Action item
Take each line of the listing that has the string "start" and report it.

Given data

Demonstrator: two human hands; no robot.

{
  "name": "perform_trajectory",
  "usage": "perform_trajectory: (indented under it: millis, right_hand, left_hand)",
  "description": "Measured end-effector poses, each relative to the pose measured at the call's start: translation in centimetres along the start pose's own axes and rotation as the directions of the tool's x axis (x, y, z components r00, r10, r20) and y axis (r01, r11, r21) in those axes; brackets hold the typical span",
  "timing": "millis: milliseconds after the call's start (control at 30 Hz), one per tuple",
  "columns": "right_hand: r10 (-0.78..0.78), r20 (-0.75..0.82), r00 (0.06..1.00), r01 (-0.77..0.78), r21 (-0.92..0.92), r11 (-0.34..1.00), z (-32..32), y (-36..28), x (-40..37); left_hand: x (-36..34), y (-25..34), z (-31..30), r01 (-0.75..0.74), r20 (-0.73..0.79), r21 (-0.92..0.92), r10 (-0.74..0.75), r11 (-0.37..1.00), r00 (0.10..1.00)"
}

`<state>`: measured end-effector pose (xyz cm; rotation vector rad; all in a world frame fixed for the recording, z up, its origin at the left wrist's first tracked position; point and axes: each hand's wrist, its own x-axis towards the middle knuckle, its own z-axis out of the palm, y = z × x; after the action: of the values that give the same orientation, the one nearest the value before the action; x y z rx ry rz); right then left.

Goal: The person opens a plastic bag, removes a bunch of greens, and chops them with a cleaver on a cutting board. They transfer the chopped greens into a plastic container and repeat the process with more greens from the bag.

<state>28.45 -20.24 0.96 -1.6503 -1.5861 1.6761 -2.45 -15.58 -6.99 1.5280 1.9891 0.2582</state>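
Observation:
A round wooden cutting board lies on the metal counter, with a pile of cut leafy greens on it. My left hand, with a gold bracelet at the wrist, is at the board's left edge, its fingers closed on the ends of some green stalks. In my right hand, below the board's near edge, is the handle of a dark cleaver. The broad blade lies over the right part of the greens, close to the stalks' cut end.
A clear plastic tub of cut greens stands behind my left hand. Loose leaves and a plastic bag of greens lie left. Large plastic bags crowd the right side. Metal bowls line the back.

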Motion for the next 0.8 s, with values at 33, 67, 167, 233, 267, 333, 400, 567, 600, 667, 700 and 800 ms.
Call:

Reply
  "description": "Measured end-effector poses, each relative to the pose measured at the call's start: translation in centimetres along the start pose's own axes and rotation as the directions of the tool's x axis (x, y, z components r00, r10, r20) and y axis (r01, r11, r21) in those axes; brackets hold the typical span",
  "timing": "millis: milliseconds after the call's start (control at 30 Hz), one per tuple",

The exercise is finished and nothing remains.